The early newscasts vanish in a blur. Amy heads out to meet her fiancé for dinner and he walks out the doors of the station into the humid evening air. It’s late in the season to be this hot and the sun is already dipping, light poles and telephone lines sketching long shadows across the asphalt.
He smells the smoke first as he rounds the corner of the building toward the parking lot. Then he sees the cherried end of her cigarette. She looks bad. Deep shadows under her eyes, hair dry and cut at an unflattering asymmetrical angle.
“They’ve been running promos all week,” she says. “Daniel Stone, back on air.”
“Hi, Elaine.”
She takes a pull on the cigarette, blowing smoke into the air between them before speaking again: “You look like shit.”
“You sent the videos,” he says. It’s not a question.
“Don’t know what you mean.”
He watches her face closely. She doesn’t look quizzical or affronted or ashamed. Mostly, she looks tired.
“Barbie’s doing better,” she says. “Better than she was.”
“You sent the pictures.”
Elaine looks at him for a long time.
“Must be another jilted ex-lover.”
She glances at the cigarette between her fingers. “You know how long I went without one of these, Daniel?”

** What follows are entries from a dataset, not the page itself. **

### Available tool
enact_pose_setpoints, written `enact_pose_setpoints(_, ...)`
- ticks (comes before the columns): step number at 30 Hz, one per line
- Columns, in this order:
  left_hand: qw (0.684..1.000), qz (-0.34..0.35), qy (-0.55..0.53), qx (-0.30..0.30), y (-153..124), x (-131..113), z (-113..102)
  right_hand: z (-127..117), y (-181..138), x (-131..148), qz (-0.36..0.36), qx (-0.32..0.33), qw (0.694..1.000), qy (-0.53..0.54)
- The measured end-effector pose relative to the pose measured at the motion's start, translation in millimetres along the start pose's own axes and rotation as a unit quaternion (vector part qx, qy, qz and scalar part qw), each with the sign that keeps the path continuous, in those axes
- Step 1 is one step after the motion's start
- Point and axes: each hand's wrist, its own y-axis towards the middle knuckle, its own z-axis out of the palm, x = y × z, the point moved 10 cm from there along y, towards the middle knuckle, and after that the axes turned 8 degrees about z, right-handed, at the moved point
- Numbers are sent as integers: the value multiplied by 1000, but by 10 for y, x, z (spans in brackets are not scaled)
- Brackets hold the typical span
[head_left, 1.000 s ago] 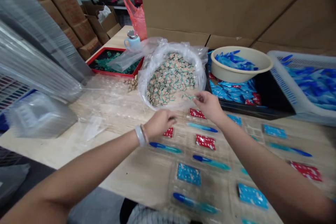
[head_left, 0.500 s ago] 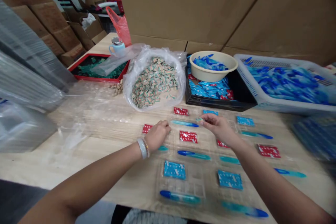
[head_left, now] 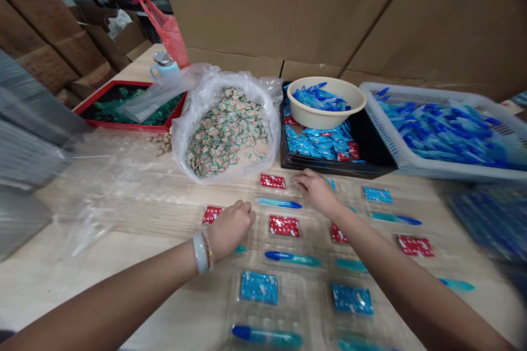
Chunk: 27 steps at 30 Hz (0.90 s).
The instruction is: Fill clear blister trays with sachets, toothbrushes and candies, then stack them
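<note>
Clear plastic trays (head_left: 242, 315) stand in rows on the table, holding red packets (head_left: 285, 226), blue packets (head_left: 259, 287) and blue-and-teal pens (head_left: 292, 259). My right hand (head_left: 316, 189) pinches a small tan-and-green piece (head_left: 293, 181) above a back tray, just right of a red packet (head_left: 272, 181). Over the leftmost tray hovers my left hand (head_left: 231, 229), its fingers curled together; whatever lies inside them is hidden. It partly covers a red packet (head_left: 212, 214) and a pen (head_left: 240, 249).
Behind the trays are a plastic bag (head_left: 183, 162) of small tan-and-green pieces, a black box (head_left: 337, 167) of packets, a cream basin (head_left: 325, 119) of blue pens and a white basket (head_left: 444, 167). A red tray (head_left: 135, 127) and a mug (head_left: 164, 68) are at back left.
My right hand has moved left and slightly away from me with the small piece. My left hand has shifted slightly left and nearer. The whole view has also swung.
</note>
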Motion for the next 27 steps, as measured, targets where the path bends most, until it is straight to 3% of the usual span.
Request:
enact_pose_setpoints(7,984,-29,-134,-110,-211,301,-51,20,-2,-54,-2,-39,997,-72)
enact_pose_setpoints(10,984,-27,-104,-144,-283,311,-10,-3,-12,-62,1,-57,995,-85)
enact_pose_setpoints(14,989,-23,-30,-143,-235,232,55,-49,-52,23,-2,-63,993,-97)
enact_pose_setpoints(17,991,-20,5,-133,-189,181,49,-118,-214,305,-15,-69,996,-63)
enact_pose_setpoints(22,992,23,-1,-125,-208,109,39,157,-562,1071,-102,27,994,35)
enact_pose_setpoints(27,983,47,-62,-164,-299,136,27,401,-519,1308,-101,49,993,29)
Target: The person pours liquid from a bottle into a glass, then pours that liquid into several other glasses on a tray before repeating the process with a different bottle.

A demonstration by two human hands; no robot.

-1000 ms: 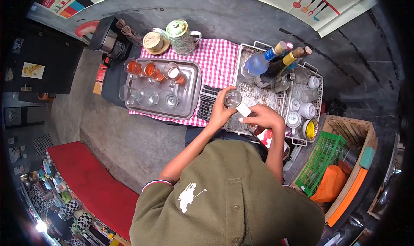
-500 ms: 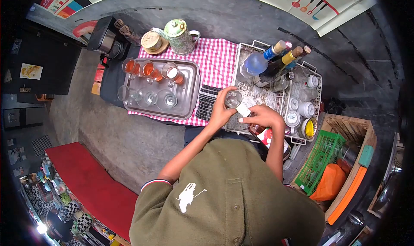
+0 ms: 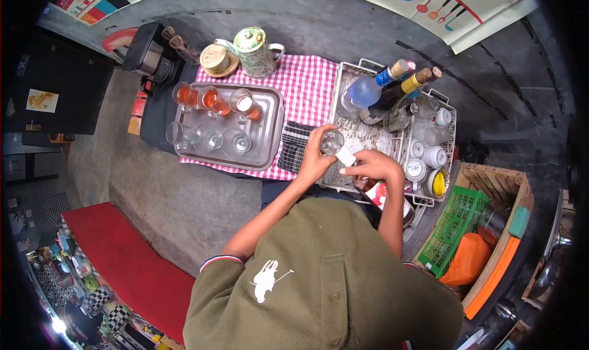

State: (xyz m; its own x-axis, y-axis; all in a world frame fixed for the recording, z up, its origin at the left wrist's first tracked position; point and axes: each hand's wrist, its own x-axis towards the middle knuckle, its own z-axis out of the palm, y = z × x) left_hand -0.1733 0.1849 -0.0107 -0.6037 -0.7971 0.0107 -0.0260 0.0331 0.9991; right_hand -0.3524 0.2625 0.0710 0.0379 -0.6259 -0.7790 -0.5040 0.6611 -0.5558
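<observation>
My left hand (image 3: 316,155) is closed around a small clear glass (image 3: 332,142), its rim facing up at the camera. In my right hand (image 3: 379,166) is a bottle (image 3: 376,193) of reddish-brown liquid with a red and white label, lying tilted under my wrist. The bottle's white top (image 3: 345,158) points toward the glass and sits right at its rim. Both hands are over the front of a white wire rack (image 3: 368,138). To the left, a metal tray (image 3: 270,113) carries glass mugs, some with red-orange liquid (image 3: 211,98) and some without.
Tall bottles (image 3: 402,92) and lidded jars (image 3: 435,156) stand in the rack. A green patterned pitcher (image 3: 254,58) is on the checkered cloth (image 3: 307,83). A black folded cloth (image 3: 296,147) lies beside the tray. At right is a wooden crate (image 3: 521,184) with a green basket (image 3: 457,221).
</observation>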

He shrugs. “When’d you start again?”
“You know when,” she says.
She holds it out and he takes a drag.
“It’s the only bad habit I have left,” she says. Then: “You told them where to find it in my desk. I just need to hear you say it.”
His phone vibrates. His hand moves instinctively to his pocket.
“Motherfucker, I’m talking to you,” she hisses, her voice cracking a little.
Now her phone chimes in her pocket.
“I’m—”
Her phone goes off again. Now his.
Again.
It starts to ring, impossibly loud, and she pulls it out of her pocket, hits ignore, but it doesn’t stop. Elaine puts the phone to her ear. Her eyes widen and she stares at him, mouth hanging open, before holding it out to him.
“It’s for you,” she says.
“Hello, Daniel,” Other Daniel says through the crackling of the phone static. “I have something to show you.”
6.
The house is dark when he skids into the driveway. He steps out of the car, legs weak, heart pounding, and takes long, slow steps up to the front door. The handle is ice cold. It sets his Sickness-fried nerves on fire but he takes a deep breath and walks inside.
The entryway is a funneled cocoon of silken web, covering the windows and turning the dusk sunlight into a silvery, sepia glow. The door shuts behind him. His heart pounds and he feels like he’s walking through sheets of static on an old black and white television screen. He’s not sure what propels him down the hall and up the stairs.
More silk cuts off the hallway on either side, leaving only the bathroom door. The spotless white of the tiled walls and floor reflects the cold light of the LED bulb above. He stares into the mirror, broken now, with cracks forming an interlacing web of razor sharp glass.
His reflection is grinning a familiar award-winning smile. A smile the size of a school bus. Behind him, two figures move up the stairs, dressed in hospital gowns. He turns, but the house is empty. In the mirror, the woman on his left has a human head with eight pitch black eyes dappling her face. On his right–an arachnid head, pincers the size of kitchen knives, and eight hazelnut brown human eyes. Each woman takes hold of one of his arms. He feels his flesh sizzling and blistering under their touch.
His mouth moves beyond his control and Other Daniel’s voice comes out of his throat.
“I’ve been growing in here for a long time, Daniel.”
He screams as Other Daniel bursts out of the exoskeleton of his body.